А он-то считал, что все знает о боли! В глазах потемнело. Это было новое для Лорда чувство: ненавидеть врага легко, но задеть тебя до глубины души может только друг. Обида…
Когда-то давно, тридцать четыре года назад, он стоял перед толпой мрачных взрослых в одеждах джедаев. Хранители Мира и Спокойствия в Галактике весьма недвусмысленно продемонстрировали свое отношение к тому, кого они сочли Лишним в Храме. Детское впечатление въелось в разум навсегда, хотя он не раз корил себя за это и пытался избавиться от злопамятности...
Теперь, ощущая то же потерянное недоумение, ту же боль, он снова задавался риторическим вопросом «за что?» и проклинал все, что можно было проклинать...
«Оби-Ван посмел сказать ТАКОЕ моему сыну?»
– Нет, - медленно ответил Темный Лорд.
Пару месяцев назад, находясь в своем корускантском дворце и ожидая аудиенции у Императора, он безрезультатно пытался привести мысли в порядок и восполнить энергию с помощью медитации. В течение всей последующей погони за повстанцами он даже не старался повторить печальный эксперимент, понимая, что все обрушившееся на него кошмарное напряжение обернется еще одним приступом ярости и ненависти. Он уже давно жил лишь одной железной волей, пытаясь закрыться ею, как щитом, от всеобволакивающей усталости. Прекрасно понимая, что в его положении это, мягко выражаясь, непростительно. Но силы были на исходе, а концентрация рефлексировала на осколках внутреннего равновесия.
И сейчас, чувствуя боль сына как собственную агонию, ему снова, как тогда на Корусканте, захотелось проклясть весь мир.
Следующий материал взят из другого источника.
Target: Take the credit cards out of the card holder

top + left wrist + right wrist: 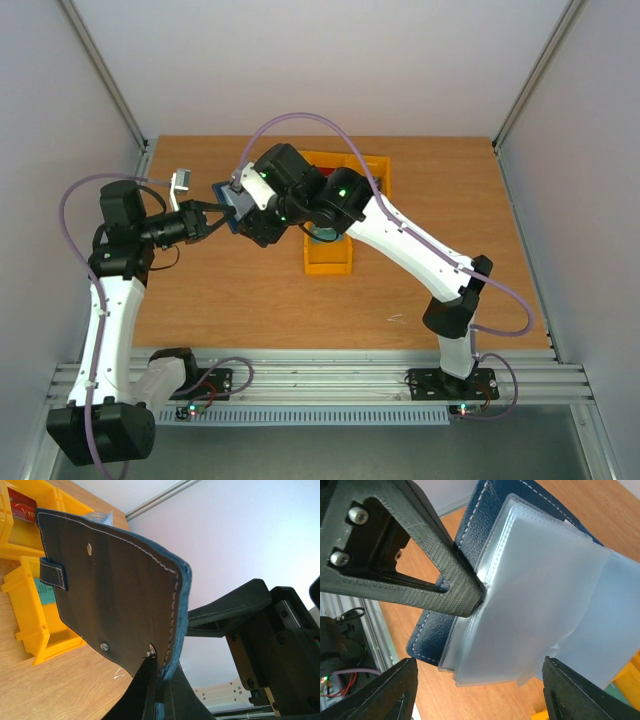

Мир, который превратил его сына и дочь – его единую кровь – в его Врагов.
«Ты убил его...»
Такая незамысловатая ложь...
– Я – ТВОЙ ОТЕЦ.
Такая незамысловатая правда...
Казалось, беспинские небеса должны были лопнуть от всё нарастающего напряжения, разразиться громом и огненным дождем, сминающим горы в пыль и уничтожающим все живое на своем пути. Ибо именно это сейчас происходило в глазах Скайуокера-младшего, где бились насмерть Правда и Ложь. Путем страдания нисходило в его разум откровение, обжигающим острием клинка распоровшее жизнь надвое.